Potosi, Bolivia – Quick Planning Resources

⚠️ Potosi is a high altitude (4000 m) city. To avoid altitude sickness, take it slow, rest well and hydrate yourself.

✨ Top Things to do:

🏛️ Take a walk at the city center of Potosi and the surrounding streets – Quijarro, Junin, Padilla.

🌇 Watch sunset from the bell tower of the Potosi Metropolitan Cathedral, and see the sunset glow on the Cerro Rico – the mountain that towers over Potosi.

🍲🍽️ Try the local delicacy ‘Kalapurka‘, the soup with a volcanic rock!

🏨 Where to stay in Potosi: Accommodations that are a short walk from the town center:

🏜️ Heading to Uyuni after Potosi for the Salt Flats or Salar de Uyuni: Read our post on what you can do in and around Uyuni.

Is Potosi Worth Visiting?

Potosi, Bolivia, is worth visiting for those intrigued by interesting history, vibrant culture, and high-altitude landscapes.

We changed our plan of just spending a short amount of time in Potosi as a quick stop, and extend to a few days.
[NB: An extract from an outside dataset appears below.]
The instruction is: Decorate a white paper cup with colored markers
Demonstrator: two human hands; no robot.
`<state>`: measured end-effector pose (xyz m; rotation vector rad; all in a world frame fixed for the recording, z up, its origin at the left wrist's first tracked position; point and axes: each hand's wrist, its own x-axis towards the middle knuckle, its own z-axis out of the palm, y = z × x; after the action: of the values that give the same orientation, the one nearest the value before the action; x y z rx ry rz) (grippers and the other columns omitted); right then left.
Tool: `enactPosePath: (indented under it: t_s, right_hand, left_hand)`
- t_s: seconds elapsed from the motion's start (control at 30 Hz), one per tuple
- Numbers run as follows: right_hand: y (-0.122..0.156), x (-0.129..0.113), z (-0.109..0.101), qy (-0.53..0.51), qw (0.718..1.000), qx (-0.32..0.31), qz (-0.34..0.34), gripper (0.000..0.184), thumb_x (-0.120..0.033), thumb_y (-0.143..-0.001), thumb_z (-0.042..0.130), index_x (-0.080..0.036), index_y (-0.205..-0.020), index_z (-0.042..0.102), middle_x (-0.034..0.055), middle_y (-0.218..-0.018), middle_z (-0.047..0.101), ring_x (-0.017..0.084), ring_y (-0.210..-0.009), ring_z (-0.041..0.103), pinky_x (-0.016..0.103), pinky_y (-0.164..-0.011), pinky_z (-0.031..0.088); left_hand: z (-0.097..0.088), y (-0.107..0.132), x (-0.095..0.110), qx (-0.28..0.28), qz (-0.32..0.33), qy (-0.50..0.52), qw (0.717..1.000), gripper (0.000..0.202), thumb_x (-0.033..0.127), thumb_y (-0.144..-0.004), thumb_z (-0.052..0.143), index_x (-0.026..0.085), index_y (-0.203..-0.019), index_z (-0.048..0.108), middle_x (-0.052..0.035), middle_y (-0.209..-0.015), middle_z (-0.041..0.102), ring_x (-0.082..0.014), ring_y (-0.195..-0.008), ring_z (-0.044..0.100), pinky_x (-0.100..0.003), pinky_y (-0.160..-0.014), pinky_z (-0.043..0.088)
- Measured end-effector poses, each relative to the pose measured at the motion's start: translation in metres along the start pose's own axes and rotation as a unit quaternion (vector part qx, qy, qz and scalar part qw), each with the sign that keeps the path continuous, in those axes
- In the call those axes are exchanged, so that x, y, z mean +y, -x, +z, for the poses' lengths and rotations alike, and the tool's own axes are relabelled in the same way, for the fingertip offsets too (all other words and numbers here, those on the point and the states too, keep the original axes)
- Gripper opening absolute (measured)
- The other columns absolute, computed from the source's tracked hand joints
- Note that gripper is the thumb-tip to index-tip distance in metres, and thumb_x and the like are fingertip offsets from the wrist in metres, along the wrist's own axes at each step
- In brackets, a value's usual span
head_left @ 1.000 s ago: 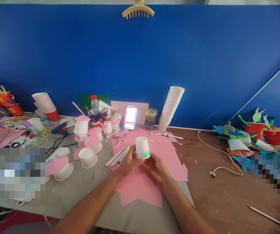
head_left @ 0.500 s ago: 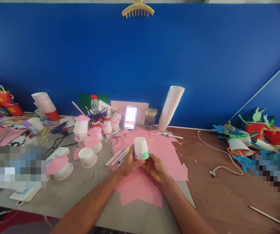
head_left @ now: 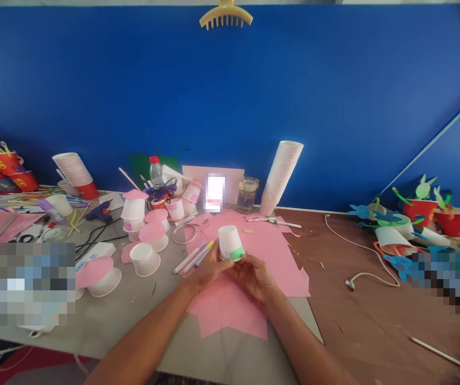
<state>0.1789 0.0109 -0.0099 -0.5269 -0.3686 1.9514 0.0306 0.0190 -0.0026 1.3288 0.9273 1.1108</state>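
Observation:
Upside down between my hands is a white paper cup [head_left: 230,240] with a green patch near its rim. My left hand [head_left: 212,268] grips its lower left side, the thumb along the rim. Fingers of my right hand [head_left: 255,277] close on the rim at the lower right. Both hands are over pink paper [head_left: 230,315] with jagged cut edges. Just left of my left hand lie several markers [head_left: 193,258]. A white cup [head_left: 144,259] stands inverted farther left, near another cup with a pink paper disc [head_left: 94,271] on top.
A tall leaning stack of white cups [head_left: 281,176] and a glass jar [head_left: 247,194] stand at the back. A glue gun [head_left: 98,210], power strip [head_left: 97,252] and black cables are on the left. A white cable [head_left: 368,275] and decorated red cups [head_left: 420,212] are on the right.
The cup has turned and tilted slightly to the left in my hands, and its green patch has shifted. Both hands still hold it in nearly the same spot.

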Motion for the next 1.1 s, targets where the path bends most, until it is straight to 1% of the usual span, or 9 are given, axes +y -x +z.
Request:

It was largely driven by the history of the town.

We wanted to see what was once a rich place and live through the story from the alleys of the town center, watching the Cerro Rico, where it all started.

To sum up, for us, this is why Potosi was worth visiting:

🏦 Historical Significance: Once, the source of immense silver wealth, home to the colonial mint (Casa Nacional de Moneda), Potosi is a living museum of colonial history.

🕍 Stunning Architecture: The city is dotted with beautiful buildings and churches, like the Convento de Santa Teresa and the San Francisco Church, showcasing exquisite examples of baroque architecture.

⛰️ Views: Set against a backdrop of rugged mountains like the iconic Cerro Rico, Potosi’s high-altitude environment offers dramatic landscapes and panoramic views.

👩🏽‍🍳 Cultural Depth: The local markets, neighborhoods and restaurants provide an immersive experience into Bolivian life and traditions.

For many, including us, Potosi was a place to stop, before visiting the Uyuni Salt Flats.

Check out our YouTube video about the story of Potosi:

How many days to spend in Potosi?

We spent couple of days in Potosi. You can explore the city’s main attractions in one full day.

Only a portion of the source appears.